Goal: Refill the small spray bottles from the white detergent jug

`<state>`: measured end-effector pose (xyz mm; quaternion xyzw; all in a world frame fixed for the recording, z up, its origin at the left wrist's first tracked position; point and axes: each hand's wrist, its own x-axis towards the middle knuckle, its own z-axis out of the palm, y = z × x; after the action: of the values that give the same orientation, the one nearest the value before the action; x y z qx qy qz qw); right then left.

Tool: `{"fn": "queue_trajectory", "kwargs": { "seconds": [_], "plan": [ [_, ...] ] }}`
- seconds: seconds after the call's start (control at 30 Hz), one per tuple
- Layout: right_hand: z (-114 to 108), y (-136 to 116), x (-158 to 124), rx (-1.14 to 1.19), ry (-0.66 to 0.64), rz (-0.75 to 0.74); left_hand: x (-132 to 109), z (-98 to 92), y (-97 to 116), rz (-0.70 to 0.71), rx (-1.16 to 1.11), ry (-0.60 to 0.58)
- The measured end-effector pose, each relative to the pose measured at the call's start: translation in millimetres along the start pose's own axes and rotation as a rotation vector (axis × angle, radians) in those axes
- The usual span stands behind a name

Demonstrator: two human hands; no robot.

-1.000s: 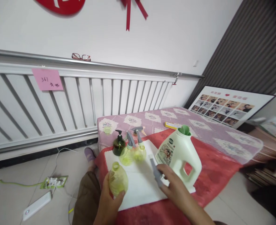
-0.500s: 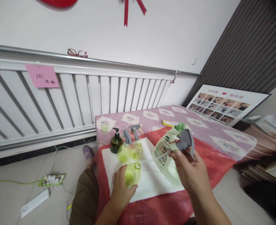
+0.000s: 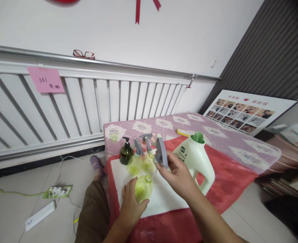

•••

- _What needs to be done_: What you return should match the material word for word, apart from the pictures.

- _Response_:
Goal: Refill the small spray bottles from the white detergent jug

`<state>`: measured end-effector pose (xyz mm; quaternion xyzw; all in a world frame fixed for the recording, z up, its origin at the left wrist's first tracked position; point and axes: each hand's wrist, its own x-axis towards the middle knuckle, its own z-axis out of the palm, y = z × x; after the action: of the values that give the same orientation, the one nearest the value before the action; x y z qx qy qz qw); right then left.

Tool: `{"fn": "queue_trajectory", "kwargs": { "seconds": [_], "plan": [ [_, ...] ] }}`
- seconds: seconds after the call's start (control at 30 Hz), one per tuple
- Layout: right_hand: z (-114 to 108), y (-136 to 116), x (-158 to 124), rx (-1.14 to 1.19), ry (-0.66 to 0.64), rz (-0.75 to 0.74); left_hand: x (-132 to 109), z (-98 to 92), y (-97 to 116), rz (-0.70 to 0.71), rx (-1.16 to 1.11), ry (-0.60 to 0.58)
- The measured end-effector pose, each relative to the pose measured at the call's start: translation in millimetres along the start pose's own axes and rotation as a rotation vector (axis × angle, radians) in those axes
- The usual span stands behind a name

Demonstrator: two human hands; no robot.

-1.000s: 
-0.500s: 
+0.000s: 

The response to this exercise has been given in full.